# Data to examine
=== Begin Enclosure ===
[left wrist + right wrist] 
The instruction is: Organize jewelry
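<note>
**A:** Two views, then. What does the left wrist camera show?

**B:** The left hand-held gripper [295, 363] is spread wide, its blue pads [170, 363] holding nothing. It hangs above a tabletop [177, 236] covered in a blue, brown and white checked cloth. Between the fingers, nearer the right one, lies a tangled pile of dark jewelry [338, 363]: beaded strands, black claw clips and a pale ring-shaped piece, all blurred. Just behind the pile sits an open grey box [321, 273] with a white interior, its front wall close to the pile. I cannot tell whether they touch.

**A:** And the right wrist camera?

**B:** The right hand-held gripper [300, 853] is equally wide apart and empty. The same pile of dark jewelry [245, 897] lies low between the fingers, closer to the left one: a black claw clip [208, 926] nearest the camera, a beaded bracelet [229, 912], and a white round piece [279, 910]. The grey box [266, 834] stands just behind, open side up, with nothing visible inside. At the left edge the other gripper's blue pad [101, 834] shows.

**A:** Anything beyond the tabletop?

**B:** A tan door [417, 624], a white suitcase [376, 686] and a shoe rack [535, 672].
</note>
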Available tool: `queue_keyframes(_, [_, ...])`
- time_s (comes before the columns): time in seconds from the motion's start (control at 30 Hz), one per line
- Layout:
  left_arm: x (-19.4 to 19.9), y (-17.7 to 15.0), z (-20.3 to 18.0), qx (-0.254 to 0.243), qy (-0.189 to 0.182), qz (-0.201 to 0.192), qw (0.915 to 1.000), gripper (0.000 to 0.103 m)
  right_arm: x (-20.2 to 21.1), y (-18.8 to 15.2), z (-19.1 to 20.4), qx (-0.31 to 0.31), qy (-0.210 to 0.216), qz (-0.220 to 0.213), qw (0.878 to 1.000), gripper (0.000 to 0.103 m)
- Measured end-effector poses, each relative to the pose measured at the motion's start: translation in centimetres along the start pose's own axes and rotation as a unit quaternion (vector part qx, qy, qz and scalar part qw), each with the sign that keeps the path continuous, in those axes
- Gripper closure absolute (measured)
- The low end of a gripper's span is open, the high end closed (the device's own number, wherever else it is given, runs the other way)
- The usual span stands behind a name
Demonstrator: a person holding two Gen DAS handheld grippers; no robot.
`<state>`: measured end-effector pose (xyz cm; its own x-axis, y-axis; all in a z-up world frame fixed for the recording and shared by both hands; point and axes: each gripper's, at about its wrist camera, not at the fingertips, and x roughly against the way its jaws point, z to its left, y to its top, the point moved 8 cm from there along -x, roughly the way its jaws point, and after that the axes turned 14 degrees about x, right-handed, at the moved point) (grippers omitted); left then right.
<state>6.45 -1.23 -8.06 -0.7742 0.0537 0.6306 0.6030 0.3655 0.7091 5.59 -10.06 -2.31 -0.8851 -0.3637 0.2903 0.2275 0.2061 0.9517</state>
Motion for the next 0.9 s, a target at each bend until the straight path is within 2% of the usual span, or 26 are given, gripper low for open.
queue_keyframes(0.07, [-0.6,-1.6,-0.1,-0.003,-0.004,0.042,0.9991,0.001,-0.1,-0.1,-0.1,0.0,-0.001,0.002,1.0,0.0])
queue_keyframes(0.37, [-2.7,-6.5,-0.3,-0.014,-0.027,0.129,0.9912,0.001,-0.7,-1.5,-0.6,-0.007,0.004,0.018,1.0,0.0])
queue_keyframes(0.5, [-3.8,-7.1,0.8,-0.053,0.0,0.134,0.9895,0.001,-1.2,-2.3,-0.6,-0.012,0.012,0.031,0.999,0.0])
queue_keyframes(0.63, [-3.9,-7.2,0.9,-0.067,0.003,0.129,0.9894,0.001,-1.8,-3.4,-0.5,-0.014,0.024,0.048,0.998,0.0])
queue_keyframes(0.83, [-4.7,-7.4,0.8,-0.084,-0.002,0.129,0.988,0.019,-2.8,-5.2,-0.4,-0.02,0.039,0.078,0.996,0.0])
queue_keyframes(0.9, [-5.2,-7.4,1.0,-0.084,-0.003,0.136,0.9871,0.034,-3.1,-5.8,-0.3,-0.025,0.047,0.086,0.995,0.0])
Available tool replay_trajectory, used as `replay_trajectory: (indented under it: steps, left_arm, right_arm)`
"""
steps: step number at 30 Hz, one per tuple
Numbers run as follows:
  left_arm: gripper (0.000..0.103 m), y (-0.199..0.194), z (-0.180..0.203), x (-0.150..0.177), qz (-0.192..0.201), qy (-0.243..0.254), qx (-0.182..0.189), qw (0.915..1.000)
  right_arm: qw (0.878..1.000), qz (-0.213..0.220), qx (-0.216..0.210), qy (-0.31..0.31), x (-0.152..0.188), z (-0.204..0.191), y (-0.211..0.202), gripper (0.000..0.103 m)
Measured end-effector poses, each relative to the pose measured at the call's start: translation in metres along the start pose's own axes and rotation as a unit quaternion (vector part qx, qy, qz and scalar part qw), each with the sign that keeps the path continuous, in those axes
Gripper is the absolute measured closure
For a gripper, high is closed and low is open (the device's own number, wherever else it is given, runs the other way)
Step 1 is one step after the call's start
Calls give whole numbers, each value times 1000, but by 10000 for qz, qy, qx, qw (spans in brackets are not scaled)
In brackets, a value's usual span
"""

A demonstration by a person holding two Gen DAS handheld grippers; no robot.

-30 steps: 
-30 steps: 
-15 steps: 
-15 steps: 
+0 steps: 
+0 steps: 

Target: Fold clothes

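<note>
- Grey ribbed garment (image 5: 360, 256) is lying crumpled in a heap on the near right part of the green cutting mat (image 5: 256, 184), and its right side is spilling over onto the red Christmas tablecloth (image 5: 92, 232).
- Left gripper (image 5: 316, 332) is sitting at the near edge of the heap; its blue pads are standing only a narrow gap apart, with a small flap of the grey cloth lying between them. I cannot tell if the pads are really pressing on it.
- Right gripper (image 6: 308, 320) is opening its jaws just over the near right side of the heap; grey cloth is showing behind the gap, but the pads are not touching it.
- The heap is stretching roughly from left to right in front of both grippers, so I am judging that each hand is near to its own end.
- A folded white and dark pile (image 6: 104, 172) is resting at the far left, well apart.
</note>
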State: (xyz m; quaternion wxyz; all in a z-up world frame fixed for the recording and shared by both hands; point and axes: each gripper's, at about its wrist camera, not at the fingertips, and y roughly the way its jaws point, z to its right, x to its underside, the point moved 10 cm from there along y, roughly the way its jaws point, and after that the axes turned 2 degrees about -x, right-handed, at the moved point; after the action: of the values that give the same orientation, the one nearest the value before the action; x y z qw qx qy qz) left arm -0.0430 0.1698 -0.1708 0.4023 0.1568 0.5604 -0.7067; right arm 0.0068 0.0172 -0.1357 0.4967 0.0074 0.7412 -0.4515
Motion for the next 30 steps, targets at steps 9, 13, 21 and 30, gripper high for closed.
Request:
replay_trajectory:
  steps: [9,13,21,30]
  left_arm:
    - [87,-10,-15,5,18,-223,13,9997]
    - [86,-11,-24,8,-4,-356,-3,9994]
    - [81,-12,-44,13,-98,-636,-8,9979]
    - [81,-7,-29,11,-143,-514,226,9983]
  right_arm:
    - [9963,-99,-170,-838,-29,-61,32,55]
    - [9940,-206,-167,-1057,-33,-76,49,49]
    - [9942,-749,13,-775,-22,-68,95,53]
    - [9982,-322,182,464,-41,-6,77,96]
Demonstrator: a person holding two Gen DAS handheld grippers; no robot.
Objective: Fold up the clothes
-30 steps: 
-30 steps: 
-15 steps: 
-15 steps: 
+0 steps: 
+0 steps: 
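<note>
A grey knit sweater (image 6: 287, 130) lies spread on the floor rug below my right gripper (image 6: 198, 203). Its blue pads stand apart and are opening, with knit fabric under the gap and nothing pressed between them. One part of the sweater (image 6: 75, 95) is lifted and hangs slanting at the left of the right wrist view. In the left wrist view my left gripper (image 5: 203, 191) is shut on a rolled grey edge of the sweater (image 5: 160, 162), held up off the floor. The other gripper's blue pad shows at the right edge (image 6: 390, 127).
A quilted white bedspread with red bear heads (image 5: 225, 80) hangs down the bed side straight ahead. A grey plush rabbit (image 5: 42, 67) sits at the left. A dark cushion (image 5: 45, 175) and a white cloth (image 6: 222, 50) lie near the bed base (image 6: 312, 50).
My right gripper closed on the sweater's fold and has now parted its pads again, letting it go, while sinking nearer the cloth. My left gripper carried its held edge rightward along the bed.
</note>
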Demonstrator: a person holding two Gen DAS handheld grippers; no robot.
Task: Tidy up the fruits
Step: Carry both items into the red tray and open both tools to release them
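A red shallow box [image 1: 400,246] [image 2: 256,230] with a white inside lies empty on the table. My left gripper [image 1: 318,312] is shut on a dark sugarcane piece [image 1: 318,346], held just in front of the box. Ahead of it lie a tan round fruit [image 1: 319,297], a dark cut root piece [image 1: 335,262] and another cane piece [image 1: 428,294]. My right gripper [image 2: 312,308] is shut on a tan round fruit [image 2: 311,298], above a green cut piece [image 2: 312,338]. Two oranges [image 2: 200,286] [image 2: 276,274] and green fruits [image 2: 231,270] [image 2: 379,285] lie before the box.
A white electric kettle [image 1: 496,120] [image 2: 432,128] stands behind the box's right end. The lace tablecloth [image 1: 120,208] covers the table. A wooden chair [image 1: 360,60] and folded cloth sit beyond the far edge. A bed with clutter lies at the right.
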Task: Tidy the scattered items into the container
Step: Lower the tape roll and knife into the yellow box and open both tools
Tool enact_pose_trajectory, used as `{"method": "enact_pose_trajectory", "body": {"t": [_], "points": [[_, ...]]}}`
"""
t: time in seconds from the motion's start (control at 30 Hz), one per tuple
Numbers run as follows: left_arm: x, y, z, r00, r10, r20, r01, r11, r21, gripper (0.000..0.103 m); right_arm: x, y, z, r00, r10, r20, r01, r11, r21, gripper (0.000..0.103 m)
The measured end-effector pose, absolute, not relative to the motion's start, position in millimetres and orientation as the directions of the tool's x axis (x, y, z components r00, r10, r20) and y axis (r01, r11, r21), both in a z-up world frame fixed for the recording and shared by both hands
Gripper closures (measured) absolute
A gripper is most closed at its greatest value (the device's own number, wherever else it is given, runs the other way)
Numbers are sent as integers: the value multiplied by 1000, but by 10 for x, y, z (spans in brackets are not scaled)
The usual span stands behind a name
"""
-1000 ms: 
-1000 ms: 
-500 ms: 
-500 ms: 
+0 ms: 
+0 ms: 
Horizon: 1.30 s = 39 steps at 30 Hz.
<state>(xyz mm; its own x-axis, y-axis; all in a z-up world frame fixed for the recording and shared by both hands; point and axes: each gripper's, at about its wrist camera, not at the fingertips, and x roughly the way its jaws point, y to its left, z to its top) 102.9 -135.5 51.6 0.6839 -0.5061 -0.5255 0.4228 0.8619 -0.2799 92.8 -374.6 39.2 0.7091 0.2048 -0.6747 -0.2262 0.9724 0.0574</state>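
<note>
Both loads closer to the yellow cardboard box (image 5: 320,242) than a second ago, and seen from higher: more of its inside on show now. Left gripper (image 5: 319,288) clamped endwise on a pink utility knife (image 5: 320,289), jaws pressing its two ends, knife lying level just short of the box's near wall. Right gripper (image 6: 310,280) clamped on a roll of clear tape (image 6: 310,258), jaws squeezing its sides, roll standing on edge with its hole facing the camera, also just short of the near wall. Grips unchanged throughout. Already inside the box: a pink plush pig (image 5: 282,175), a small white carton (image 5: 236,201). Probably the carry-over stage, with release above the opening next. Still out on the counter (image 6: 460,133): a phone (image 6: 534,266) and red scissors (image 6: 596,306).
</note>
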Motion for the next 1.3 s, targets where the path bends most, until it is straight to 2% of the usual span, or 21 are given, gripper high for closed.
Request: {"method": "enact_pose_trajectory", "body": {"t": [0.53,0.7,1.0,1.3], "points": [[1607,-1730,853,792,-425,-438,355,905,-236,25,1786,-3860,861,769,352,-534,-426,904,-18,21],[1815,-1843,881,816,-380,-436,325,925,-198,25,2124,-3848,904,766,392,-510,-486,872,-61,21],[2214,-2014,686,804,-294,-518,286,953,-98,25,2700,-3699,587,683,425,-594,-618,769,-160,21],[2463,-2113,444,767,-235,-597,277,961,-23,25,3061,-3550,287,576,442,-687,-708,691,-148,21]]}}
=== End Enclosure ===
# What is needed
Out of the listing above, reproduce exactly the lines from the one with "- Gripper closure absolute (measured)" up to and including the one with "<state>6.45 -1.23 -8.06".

# Task answer
- Gripper closure absolute (measured)
- The low end of a gripper's span is open, the high end closed (the device's own number, wherever else it is given, runs the other way)
- The usual span stands behind a name
Demonstrator: a person holding two Gen DAS handheld grippers; no robot.
`<state>`: measured end-effector pose (xyz cm; its own x-axis, y-axis; all in a z-up world frame fixed for the recording and shared by both hands; point and axes: each gripper's, at about its wrist camera, not at the fingertips, and x roughly against the way its jaws point, z to its left, y to its top, the point moved 8 cm from there along -x, roughly the way its jaws point, and after that the axes turned 14 degrees about x, right-handed, at the moved point) (grippers omitted); left then right.
<state>6.45 -1.23 -8.06 -0.7742 0.0537 0.6306 0.6030 0.3655 0.7091 5.59 -10.06 -2.31 -0.8851 -0.3637 0.2903 0.2275 0.2061 0.9517</state>

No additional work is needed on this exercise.